After all, the point of measuring retention is not retention rate itself, it’s about increasing the productivity and profitability of the business system.  Just as you can optimize for conversion, you can optimize for retention, and sometimes you discover they conflict.

For example, one company I worked with featured certain products on their home page because those products had a high conversion rate on visits to the home page; they had “optimized” the home page for this scenario.

However, a very quick and simple calculation showed these products generated customers  with terrible repeat purchase rates relative to just about every other product with volume.  A quick survey of these customers found out why the repeat purchase rates were so low – almost all customers disliked the product and thought the company deceived them.  Turns out the company “over-sold” the product – and that’s why the high conversion rates.

In another case, PPC campaigns had been optimized for conversion without regard to customer retention.  Under a budget crunch, the lowest converting campaigns were killed, but overall sales volume over the next 3 months dropped much more than the sales generated by these campaigns.

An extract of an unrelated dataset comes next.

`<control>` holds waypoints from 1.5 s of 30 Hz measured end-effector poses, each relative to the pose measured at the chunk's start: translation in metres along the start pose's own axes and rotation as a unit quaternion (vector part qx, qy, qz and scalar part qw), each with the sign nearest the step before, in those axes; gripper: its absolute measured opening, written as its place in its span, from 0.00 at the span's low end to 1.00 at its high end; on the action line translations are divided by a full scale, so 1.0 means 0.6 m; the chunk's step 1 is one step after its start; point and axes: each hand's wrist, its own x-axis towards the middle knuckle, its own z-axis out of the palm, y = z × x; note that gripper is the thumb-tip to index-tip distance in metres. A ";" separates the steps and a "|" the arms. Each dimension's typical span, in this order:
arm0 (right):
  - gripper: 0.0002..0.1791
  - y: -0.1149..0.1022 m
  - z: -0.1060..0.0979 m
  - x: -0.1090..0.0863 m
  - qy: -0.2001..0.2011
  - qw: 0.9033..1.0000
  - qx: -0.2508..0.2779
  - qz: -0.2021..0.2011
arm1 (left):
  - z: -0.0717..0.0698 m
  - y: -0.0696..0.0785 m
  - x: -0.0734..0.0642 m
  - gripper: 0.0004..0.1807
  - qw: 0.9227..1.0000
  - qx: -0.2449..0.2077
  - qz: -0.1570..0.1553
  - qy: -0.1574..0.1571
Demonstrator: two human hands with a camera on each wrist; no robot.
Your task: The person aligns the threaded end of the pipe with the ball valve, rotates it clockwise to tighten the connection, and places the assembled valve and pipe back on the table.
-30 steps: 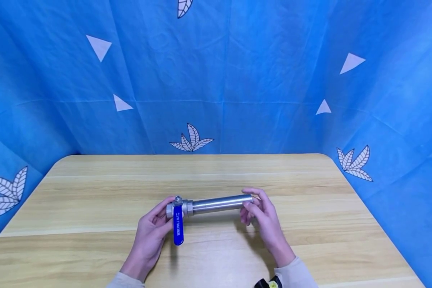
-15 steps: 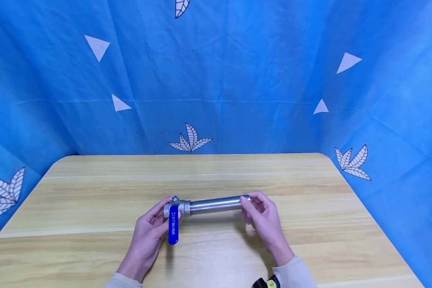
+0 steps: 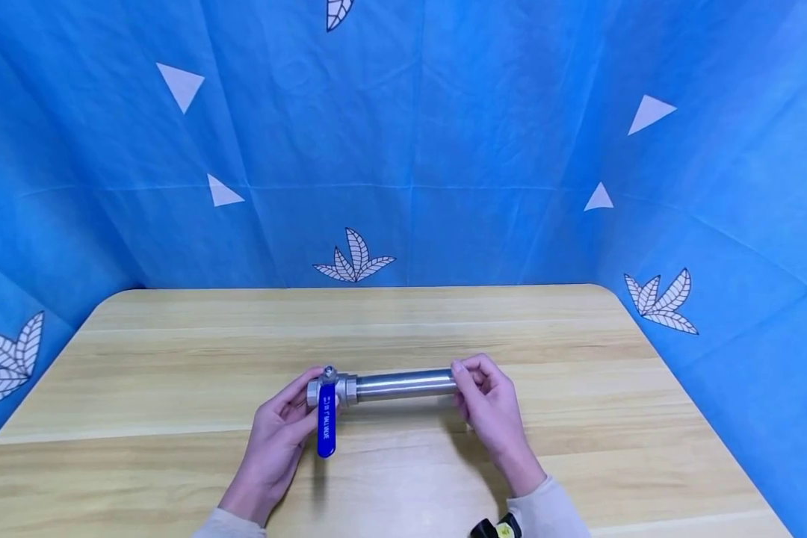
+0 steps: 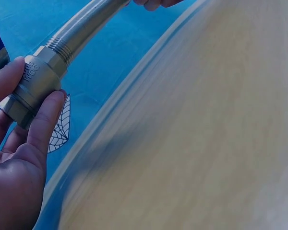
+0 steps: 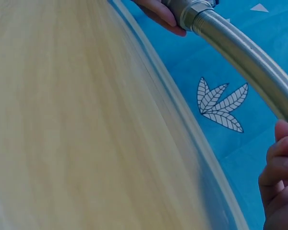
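My left hand (image 3: pixel 279 437) grips a steel ball valve (image 3: pixel 343 389) by its body, thumb on one side and fingers on the other. The valve's blue lever handle (image 3: pixel 326 422) points down toward me. A shiny steel pipe (image 3: pixel 406 384) sits in the valve's right-hand port, and some thread (image 4: pixel 60 50) shows at the joint in the left wrist view. At the pipe's far right end, my right hand (image 3: pixel 494 411) pinches it between thumb and fingers, covering that end. Both pieces are held up above the table, nearly level.
A light wooden table (image 3: pixel 403 321) lies beneath the hands, with rounded far corners. Blue cloth (image 3: pixel 410 134) printed with white triangles and leaves hangs behind and at both sides. A black strap with a yellow label (image 3: pixel 504 530) is by the right sleeve.
My right fingers, looser at the pipe's end a second ago, have come in over that end and now pinch it. The valve and pipe have shifted slightly left.
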 end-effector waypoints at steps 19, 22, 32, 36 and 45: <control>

Reason?  These low converting campaigns generated the company’s very best customers in terms of 30-day, 90-day, 180-day value, while most of the highest converting campaigns generated low value, single purchase customers on the same time frames.

This kind of analysis is simply not that difficult to set up and execute, relative to the extreme amounts of value that can be created:

1.  Pass campaign codes / info with the order to the backend order processing.  If you are not doing this yet, start right now!

2.  Select a campaign, choose a time frame.  If you want to match up to financial statements (a good idea if you will be talking to C-Level folks), say January 2010.

3.  Grab all new customers who came in on Campaign X during Month Y – what is their average value 1, 3, 6, 12 months later?  This is a Lifecycle by Campaign analysis, similar to the LifeCycle map example mentioned above.

The new customer experience (channel, offer, product) is one of the most powerful predictors of future customer value, and the value of these new customers relative to each other tends to remain stable regardless of how many other generic campaigns (weekly email) you throw at the customer over time.

Across all campaigns, about 60 – 80% of these new customers will have the same value at 12 months they had at 1 month.  The question to answer, as with any optimization, is this: knowing the customer value created by these campaigns varies widely, are we allocating the acquisition spend optimally?  For example, are we spending 70% of the budget to generate   20% of the annual customer value?  Are we willing to pay more for clicks that generate new customers with 10X higher annual value?

Retention rate isn’t just some mystical number, retention rate quickly turns into profit dollars and can have incredible financial impact!